*Instructions to follow*:
Restate verbatim the span of lines below between the line with "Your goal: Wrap" and the line with "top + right", including those two lines, and only that span.

*Data provided*:
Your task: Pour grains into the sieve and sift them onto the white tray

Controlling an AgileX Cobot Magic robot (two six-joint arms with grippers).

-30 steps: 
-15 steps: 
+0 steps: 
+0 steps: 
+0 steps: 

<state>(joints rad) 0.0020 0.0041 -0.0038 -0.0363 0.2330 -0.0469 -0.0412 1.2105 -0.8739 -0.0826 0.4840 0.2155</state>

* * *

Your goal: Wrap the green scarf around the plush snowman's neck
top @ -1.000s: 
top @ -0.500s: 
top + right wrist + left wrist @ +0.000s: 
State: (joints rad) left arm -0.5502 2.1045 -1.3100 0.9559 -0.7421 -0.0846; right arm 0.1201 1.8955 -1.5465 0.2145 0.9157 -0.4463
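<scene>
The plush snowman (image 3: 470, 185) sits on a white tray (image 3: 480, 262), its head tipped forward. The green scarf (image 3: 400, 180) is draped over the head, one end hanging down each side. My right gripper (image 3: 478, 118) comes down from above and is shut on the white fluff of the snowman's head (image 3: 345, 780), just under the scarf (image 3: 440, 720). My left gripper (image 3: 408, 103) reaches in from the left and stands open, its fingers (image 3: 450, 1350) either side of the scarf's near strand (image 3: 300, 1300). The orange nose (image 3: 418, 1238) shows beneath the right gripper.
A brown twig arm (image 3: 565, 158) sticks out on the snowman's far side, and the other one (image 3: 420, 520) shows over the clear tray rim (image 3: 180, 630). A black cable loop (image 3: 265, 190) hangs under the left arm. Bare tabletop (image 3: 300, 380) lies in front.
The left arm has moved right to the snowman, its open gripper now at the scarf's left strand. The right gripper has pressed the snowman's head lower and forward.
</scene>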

*Exercise response*:
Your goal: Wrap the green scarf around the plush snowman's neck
top @ -1.000s: 
top @ -0.500s: 
top + right wrist + left wrist @ +0.000s: 

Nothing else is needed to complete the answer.